=== PROBLEM STATEMENT ===
Give every line below again, exactly.

┌──

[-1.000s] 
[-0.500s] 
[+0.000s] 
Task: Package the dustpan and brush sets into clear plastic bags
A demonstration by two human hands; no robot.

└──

=== ANSWER ===
[-1.000s] 
[-0.500s] 
[+0.000s] 
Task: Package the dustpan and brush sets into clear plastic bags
A demonstration by two human hands; no robot.

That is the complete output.